Mozambique’s Struggles Fueled By The Price Of Bread
Filed by KOSU News in World News.
June 7, 2011
Everywhere you go in Mozambique, you see people at bakeries buying their daily bread — delicious crusty loaves or eggy sweet rolls.
At the Padaria Allianca, a bakery in the capital, Maputo, customers wait in a long line for their bread. Workers are busy slapping and shaping golden mounds of dough. The bakery turns out 12,000 loaves a day.
The story of bread in Mozambique, as in much of the developing world, turns out to be a tale of poverty, food security and social unrest.
Bread was “the spark” for riots last September, says Mozambican journalist and publisher Fernando Lima. He explains that last year, when the Mozambican government announced that food subsidies would end, and the price of bread would jump 20 percent, hunger turned to rage.
“This was an incredible situation. Emotionally, everybody was with the rioters,” Lima says.
Young, unemployed people around Maputo took to the streets in protest. They burned tires. They threw rocks at police. Security forces cracked down, firing on the crowds. At least 13 people were killed. Quickly, the government reversed itself: the food subsidies would stay. The price of bread would remain the same.
Antonio Cruz, who directs policy analysis in Mozambique’s Planning Ministry, says that if the government hadn’t restored those subsidies, the situation “would be out of control.”
So the subsidies were reinstated; crisis averted.
But now, Cruz says, the Mozambican government can’t afford to maintain those subsidies.
“And the prices, they have to go up — and there is the need to take some action,” Cruz says.
So, starting in July, there’s a new plan: When the subsidies disappear, the urban poor will be able to buy a food basket at reduced cost — a basket of staples, including flour, cooking oil, beans and rice. People are only eligible if they earn the equivalent of about $80 a month or less, and if they live in one of 11 major cities. So the food basket won’t help the millions of rural poor. And it won’t help the urban poor who aren’t quite poor enough to qualify. And even for those who are eligible, the basket could eat up more than a third of their monthly income.
Back at the Maputo bakery, as industrial mixers churn bread dough, manager Victor Miguel says he is thinking about what will happen very soon when the flour subsidy disappears and prices go up. He says he’s worried about the changes coming with the price of bread.

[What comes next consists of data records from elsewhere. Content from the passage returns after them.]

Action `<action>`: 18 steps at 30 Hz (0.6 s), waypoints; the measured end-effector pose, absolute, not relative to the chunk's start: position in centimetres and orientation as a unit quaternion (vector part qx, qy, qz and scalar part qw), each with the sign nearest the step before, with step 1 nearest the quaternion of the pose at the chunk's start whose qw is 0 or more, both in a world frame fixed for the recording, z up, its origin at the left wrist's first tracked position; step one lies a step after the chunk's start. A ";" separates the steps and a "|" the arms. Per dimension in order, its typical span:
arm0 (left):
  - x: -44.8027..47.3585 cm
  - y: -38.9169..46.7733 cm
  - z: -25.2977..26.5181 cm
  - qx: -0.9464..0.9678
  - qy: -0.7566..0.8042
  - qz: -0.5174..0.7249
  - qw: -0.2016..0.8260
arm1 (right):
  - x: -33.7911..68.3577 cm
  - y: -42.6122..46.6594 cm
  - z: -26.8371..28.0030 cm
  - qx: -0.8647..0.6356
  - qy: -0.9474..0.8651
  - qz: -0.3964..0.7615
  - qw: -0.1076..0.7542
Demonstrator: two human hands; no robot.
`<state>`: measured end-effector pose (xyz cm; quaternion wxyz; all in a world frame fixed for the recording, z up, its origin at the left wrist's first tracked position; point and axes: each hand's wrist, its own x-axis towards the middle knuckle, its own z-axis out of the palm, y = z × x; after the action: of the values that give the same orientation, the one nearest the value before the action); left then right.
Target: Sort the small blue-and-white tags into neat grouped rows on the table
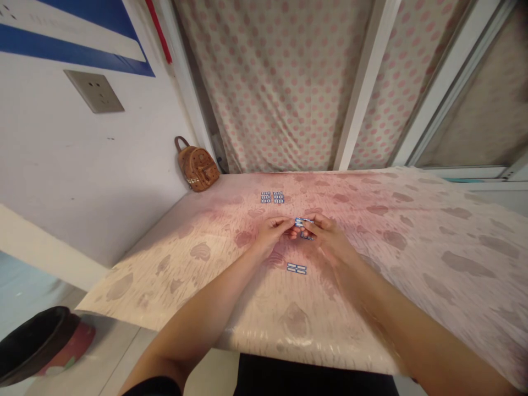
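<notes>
Over the middle of the table, my left hand [278, 230] and my right hand [324, 232] meet at a small sheet of blue-edged white labels [298, 222]. Left thumb and fingertips pinch its left end, while the right thumb and fingers close on its other side and cover part of it. Just below the right fingers, another blue-and-white label piece [307, 236] shows partly; I cannot tell whether it is held or lies on the table. Nearer to me lies a flat label piece [297, 268]. Beyond my hands, two label sheets [272, 197] lie side by side.
A pink-and-cream patterned cloth [198, 286] covers the table. At its far left corner, a small brown backpack [198, 168] rests against the wall. A dotted curtain [284, 82] hangs behind the far edge. On the floor at left stands a dark-lined bin [68, 352].
</notes>
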<state>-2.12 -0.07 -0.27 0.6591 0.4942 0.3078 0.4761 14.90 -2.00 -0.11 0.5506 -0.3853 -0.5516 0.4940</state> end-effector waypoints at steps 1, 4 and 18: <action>-2.1 -0.1 -0.3 0.495 0.308 0.476 0.658 | 14.9 -1.9 -0.2 -0.385 -0.554 0.493 0.550; -2.1 0.0 -0.3 0.495 0.312 0.477 0.656 | 15.1 -1.7 -0.7 -0.378 -0.557 0.494 0.551; -2.1 0.0 -0.3 0.471 0.309 0.471 0.679 | 15.4 -1.6 -0.7 -0.387 -0.600 0.451 0.536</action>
<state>-2.09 -0.01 -0.33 0.6787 0.4712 0.3090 0.4711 15.35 -1.61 -0.73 0.5360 -0.3871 -0.5995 0.4511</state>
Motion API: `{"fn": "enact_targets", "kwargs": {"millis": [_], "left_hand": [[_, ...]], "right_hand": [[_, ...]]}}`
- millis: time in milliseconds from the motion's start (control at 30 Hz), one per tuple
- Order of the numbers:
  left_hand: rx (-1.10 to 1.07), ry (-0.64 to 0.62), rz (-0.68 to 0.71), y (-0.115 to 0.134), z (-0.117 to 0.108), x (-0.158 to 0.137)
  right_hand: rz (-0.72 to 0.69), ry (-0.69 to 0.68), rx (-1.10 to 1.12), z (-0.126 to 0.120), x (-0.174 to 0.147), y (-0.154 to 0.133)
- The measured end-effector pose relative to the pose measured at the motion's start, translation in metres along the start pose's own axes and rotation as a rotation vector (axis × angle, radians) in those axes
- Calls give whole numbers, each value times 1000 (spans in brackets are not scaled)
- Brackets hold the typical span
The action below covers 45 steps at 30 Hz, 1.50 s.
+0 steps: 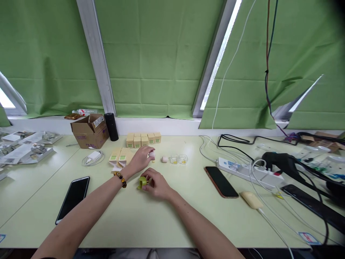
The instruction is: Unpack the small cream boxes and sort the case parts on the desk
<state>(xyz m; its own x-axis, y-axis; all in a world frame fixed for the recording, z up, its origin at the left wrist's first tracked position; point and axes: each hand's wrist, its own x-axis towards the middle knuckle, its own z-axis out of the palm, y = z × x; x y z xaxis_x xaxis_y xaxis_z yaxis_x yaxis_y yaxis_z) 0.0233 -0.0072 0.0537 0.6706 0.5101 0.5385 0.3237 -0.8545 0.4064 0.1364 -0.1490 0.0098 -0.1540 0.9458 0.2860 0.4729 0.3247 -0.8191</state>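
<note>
My left hand (140, 159), with a bead bracelet on the wrist, reaches across the pale green table (172, 216) and grips a small white rounded piece (152, 154). Closer to me, my right hand (156, 184) rests on the table and holds a small yellow-green ring-like part (142, 182). Just right of the left hand lie a pinkish rounded piece (164, 159) and two clear small cups (178, 159). Flat tan cartons (120, 156) lie under the left hand, and a row of small tan boxes (142, 139) stands behind.
A black phone (73, 198) lies at the left, another phone (221, 181) at the right. Farther back are an open cardboard box (89, 133), a black cylinder (111, 126) and a white charger (93, 157). A power strip (249, 172) and tangled cables fill the right.
</note>
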Motion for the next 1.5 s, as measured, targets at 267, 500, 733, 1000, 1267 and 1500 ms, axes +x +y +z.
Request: {"fn": "enact_targets", "kwargs": {"millis": [267,500,733,1000,1267,1500], "left_hand": [[180,-182,-36,-7,35,25],[224,-278,-56,-8,48,30],[239,-333,-59,-4,48,32],[268,-323,-32,0,49,31],[290,-362,37,8,50,45],[264,-409,70,15,57,54]], "right_hand": [[1,-5,-50,0,0,-1],[-16,-3,-81,0,0,0],[-20,-18,-88,-2,0,-4],[-30,-13,-103,-2,0,-5],[-27,-31,-73,-5,-1,-5],[-52,-34,-89,-7,0,-5]]}}
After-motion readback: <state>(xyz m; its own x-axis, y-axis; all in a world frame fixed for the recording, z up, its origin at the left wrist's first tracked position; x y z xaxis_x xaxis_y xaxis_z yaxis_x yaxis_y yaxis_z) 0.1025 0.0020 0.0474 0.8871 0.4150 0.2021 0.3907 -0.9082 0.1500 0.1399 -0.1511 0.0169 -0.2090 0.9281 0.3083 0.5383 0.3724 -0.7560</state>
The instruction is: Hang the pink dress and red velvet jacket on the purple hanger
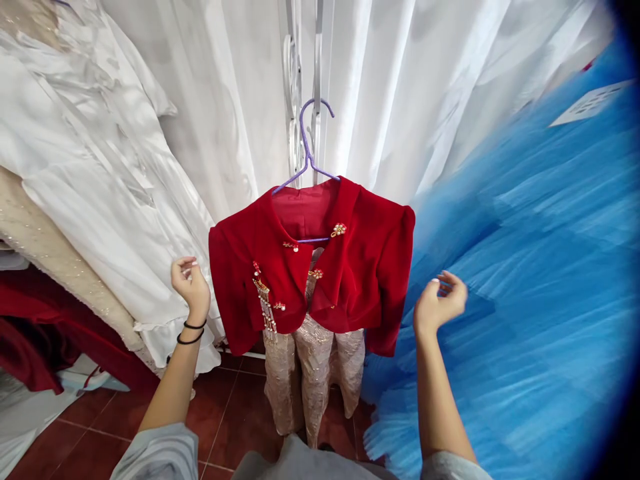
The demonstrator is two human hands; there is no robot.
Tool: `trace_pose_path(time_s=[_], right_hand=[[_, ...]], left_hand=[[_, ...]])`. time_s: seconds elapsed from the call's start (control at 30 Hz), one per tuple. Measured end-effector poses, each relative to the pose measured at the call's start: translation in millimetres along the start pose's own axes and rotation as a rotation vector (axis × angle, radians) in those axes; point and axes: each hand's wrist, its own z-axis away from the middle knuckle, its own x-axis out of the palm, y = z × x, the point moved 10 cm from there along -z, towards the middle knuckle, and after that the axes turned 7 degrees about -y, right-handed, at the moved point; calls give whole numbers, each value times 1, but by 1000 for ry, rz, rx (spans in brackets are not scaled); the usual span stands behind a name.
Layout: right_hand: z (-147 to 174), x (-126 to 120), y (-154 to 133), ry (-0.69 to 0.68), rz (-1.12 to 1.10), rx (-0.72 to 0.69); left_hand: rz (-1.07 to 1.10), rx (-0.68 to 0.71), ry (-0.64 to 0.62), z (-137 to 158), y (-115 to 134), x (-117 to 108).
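Observation:
A short red velvet jacket (360, 267) hangs in front of me on a purple hanger (307, 150). Its front edges are apart, with gold and pearl flower fastenings (339, 230) on them and a beaded tassel (267, 310) down one side. Below it shows a shiny beige-pink garment (315, 373). My left hand (191, 288) is raised beside the jacket's left sleeve, fingers loosely curled and holding nothing. Past the other sleeve, my right hand (441, 303) is up in front of blue tulle, thumb and bent fingers apart, nothing in it. Neither hand touches the jacket.
White garments (120, 173) hang at the left, with a sparkly cream one (65, 260) and dark red cloth (30, 327) below. A full blue tulle dress (530, 267) fills the right. White curtains (390, 87) and a metal rack (295, 73) stand behind. Red tiles (225, 407) cover the floor.

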Motion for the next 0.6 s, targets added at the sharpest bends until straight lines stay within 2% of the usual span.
trace_pose_path(time_s=[0.03, 0.07, 0.1, 0.13, 0.17, 0.23, 0.27, 0.33, 0.4, 0.47, 0.53, 0.6], right_hand=[[16, -7, -22, 53, -10, -107], [38, -7, -48, 62, -22, -242], [64, 0, -74, 16, -27, -381], [92, 16, -98, -79, -25, -503], [116, 37, -114, -198, 6, -559], [146, 77, -119, -350, 95, -537], [150, 92, -113, -387, 119, -490], [142, 105, -97, -413, 90, -408], [124, 97, -93, -428, -8, -391], [109, 66, -104, -412, -113, -394], [107, 25, -129, -351, -191, -379], [122, -3, -164, -306, -244, -418]], left_hand=[[-38, 92, 95, 3, 19, -9], [-89, 235, 133, 6, 48, -10], [-152, 410, 95, 11, 84, -2], [-217, 590, -31, 17, 120, 17], [-279, 737, -194, 24, 150, 42], [-355, 858, -417, 29, 187, 80], [-376, 874, -483, 28, 198, 95], [-416, 863, -550, 19, 204, 118], [-462, 862, -582, 11, 203, 129], [-447, 868, -562, 1, 208, 125], [-354, 838, -483, -13, 219, 112], [-217, 770, -423, -29, 228, 105]])
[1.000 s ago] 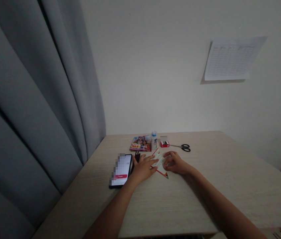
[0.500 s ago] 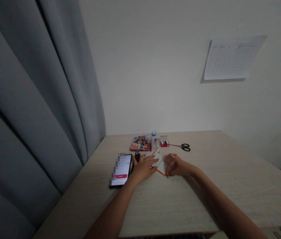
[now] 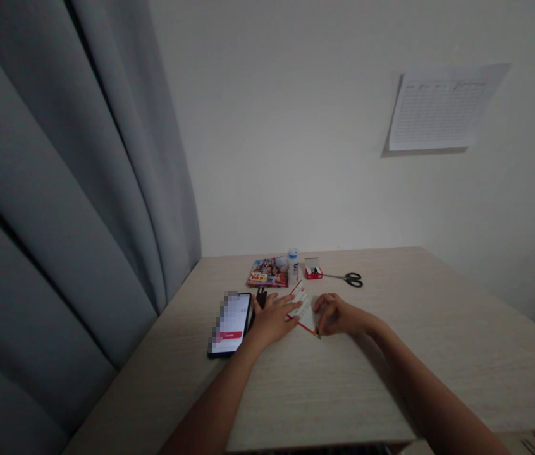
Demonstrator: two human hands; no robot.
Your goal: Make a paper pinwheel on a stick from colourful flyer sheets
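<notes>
A white card [image 3: 303,308] with red edges and printed lines lies on the table between my hands. My left hand [image 3: 273,321] rests on its left part with the fingers spread, pressing it flat. My right hand [image 3: 336,315] is at the card's right side, thumb and fingers closed in a pinch close to its lower right corner. Whatever is between those fingertips is hidden. A tiny orange and dark thing [image 3: 317,333] shows at that corner, too small to name. Just left of my left hand lies a phone [image 3: 230,328] with its screen lit.
Behind my hands are a colourful booklet [image 3: 268,272], a small clear bottle [image 3: 293,265] with a blue cap, an opened red box [image 3: 313,272] and black-handled scissors [image 3: 353,279]. A black object [image 3: 261,296] lies beside the phone. A grey curtain [image 3: 82,189] borders the table's left side.
My right hand's fingers have shifted very slightly at the card's corner. My left hand and the card have stayed in place.
</notes>
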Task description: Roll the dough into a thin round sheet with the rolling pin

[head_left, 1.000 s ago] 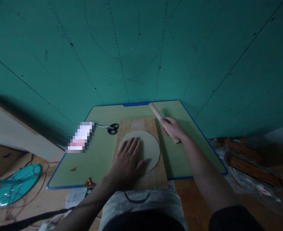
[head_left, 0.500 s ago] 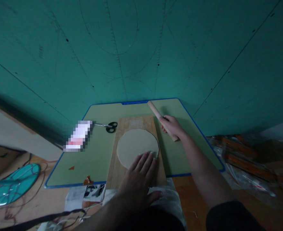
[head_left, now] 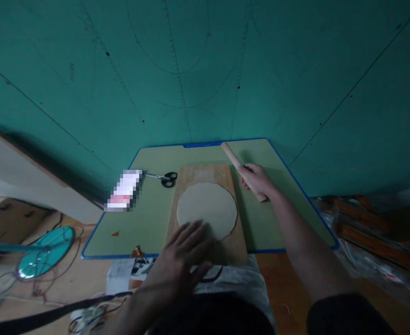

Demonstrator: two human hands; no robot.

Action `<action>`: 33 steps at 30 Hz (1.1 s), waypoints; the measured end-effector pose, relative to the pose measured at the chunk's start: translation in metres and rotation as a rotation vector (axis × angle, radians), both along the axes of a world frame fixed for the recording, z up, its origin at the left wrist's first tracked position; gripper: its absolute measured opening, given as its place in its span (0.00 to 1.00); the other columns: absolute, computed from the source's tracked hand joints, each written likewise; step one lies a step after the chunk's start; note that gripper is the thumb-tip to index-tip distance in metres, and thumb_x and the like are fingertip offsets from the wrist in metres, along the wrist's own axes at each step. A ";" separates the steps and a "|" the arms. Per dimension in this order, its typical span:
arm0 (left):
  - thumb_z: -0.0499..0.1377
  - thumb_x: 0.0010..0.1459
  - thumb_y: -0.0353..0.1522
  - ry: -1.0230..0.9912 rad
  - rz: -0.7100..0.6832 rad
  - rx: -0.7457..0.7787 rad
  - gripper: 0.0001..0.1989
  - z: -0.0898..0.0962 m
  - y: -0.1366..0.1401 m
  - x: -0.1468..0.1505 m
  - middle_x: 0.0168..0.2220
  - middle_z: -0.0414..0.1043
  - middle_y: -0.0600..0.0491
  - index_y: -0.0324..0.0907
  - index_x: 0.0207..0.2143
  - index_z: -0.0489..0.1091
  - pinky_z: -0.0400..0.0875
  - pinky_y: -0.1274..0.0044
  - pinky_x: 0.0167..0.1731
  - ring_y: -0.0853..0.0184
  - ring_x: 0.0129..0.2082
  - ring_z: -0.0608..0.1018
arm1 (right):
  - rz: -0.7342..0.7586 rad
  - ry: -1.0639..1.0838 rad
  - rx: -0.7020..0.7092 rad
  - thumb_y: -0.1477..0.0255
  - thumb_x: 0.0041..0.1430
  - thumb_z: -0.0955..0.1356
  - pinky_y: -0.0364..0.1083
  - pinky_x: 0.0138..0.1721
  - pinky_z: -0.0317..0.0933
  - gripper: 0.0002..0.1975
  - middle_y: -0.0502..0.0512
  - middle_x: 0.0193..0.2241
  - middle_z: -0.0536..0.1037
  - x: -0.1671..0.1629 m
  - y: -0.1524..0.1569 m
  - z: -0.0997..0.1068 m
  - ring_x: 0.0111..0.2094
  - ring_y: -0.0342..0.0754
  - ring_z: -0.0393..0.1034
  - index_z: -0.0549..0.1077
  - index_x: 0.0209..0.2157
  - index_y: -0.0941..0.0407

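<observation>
In the head camera's view, a person's left hand (head_left: 181, 257) reaches to the near edge of a pale round sheet (head_left: 207, 202), its fingers (head_left: 190, 231) extended, slightly apart and holding nothing, while the right hand (head_left: 258, 179) grips a wooden rolling pin (head_left: 232, 154), fingers curled around its shaft. The sheet lies flat on a wooden board (head_left: 205, 174), most of it beyond the left fingertips and to their right; the right fingers are well apart from it, off its right side, with the pin's ends jutting out beyond and nearer than them. Blur hides whether the left fingertips press the sheet or hover just over it. Handling the edge well would seem to call for flat, light fingers that neither dent nor drag the thin sheet, and for a firm right grip with the pin clear of its surface. Scissors (head_left: 169, 179) lie beyond the left fingertips and to their left, on the green tabletop (head_left: 267, 232), just beside the board.
</observation>
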State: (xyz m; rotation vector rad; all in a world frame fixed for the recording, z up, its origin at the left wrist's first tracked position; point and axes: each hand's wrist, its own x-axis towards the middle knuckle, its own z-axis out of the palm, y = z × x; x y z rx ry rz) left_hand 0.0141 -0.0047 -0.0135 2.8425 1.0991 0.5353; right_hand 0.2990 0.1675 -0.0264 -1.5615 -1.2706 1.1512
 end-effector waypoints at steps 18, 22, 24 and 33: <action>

“It’s hard to work under the conditions we have now, and if we raise the price of bread, we don’t know how the public will react,” he says.
He says he’s also worried that he may lose some customers.
That would include bread buyers like Rosa Mbiza, who had just bought her morning loaf for about 25 cents. If prices shoot up, she says, she’ll stop eating bread.
“I’ll start eating something else,” she says. “If I can’t afford it — I’ll have to see what I can eat other than bread.”
Lima, the Mozambican journalist and publisher, points out the irony embedded in his country’s dependence on bread: Mozambique barely grows any wheat. The people’s taste for bread is one more legacy of Portuguese colonialism.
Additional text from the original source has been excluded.